◆ The problem
Return exactly the lines below, starting with the one that has "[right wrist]" and going on through the one that has "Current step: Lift".

[Entries taken from a collection]
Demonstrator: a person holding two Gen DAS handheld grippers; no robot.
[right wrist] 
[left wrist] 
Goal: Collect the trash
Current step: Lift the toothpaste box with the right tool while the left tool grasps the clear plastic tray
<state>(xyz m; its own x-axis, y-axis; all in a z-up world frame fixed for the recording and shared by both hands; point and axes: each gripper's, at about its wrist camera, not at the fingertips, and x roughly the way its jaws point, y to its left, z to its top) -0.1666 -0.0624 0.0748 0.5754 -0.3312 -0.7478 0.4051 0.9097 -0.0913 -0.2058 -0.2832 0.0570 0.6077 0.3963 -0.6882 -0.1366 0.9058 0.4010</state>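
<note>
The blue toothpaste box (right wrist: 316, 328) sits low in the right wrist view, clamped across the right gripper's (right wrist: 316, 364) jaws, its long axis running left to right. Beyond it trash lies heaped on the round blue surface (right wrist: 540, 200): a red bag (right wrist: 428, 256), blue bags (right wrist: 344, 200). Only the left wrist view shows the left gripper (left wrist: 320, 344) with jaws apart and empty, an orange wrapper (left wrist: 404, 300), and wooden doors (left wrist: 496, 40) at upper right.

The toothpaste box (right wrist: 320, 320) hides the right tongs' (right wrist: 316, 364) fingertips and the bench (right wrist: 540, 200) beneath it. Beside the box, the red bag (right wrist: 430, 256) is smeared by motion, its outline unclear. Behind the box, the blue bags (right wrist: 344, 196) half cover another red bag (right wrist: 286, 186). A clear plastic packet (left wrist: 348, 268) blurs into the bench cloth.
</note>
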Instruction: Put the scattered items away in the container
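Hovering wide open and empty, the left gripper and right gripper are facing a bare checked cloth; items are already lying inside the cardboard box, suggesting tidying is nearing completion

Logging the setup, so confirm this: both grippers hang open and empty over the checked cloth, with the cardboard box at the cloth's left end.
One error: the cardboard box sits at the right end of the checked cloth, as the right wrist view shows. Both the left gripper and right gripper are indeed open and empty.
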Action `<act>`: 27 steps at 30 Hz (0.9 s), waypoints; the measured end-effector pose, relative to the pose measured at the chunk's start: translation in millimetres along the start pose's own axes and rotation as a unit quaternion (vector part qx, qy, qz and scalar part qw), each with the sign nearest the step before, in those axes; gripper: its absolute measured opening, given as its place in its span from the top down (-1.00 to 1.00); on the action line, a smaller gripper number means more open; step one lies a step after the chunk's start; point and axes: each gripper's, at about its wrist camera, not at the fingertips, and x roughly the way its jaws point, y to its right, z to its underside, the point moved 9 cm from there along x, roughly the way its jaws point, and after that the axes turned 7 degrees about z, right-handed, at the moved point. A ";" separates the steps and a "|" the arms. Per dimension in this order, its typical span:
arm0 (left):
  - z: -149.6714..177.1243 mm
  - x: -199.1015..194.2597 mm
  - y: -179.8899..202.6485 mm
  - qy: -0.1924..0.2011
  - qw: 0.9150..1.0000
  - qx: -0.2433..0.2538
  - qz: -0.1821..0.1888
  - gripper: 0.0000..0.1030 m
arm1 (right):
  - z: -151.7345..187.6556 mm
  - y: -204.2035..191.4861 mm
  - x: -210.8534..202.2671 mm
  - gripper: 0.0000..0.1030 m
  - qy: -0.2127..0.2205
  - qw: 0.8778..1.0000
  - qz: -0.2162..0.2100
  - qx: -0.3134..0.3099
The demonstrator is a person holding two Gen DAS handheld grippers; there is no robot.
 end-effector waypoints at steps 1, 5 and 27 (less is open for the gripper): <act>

◆ Output of the exercise
[right wrist] 
[left wrist] 
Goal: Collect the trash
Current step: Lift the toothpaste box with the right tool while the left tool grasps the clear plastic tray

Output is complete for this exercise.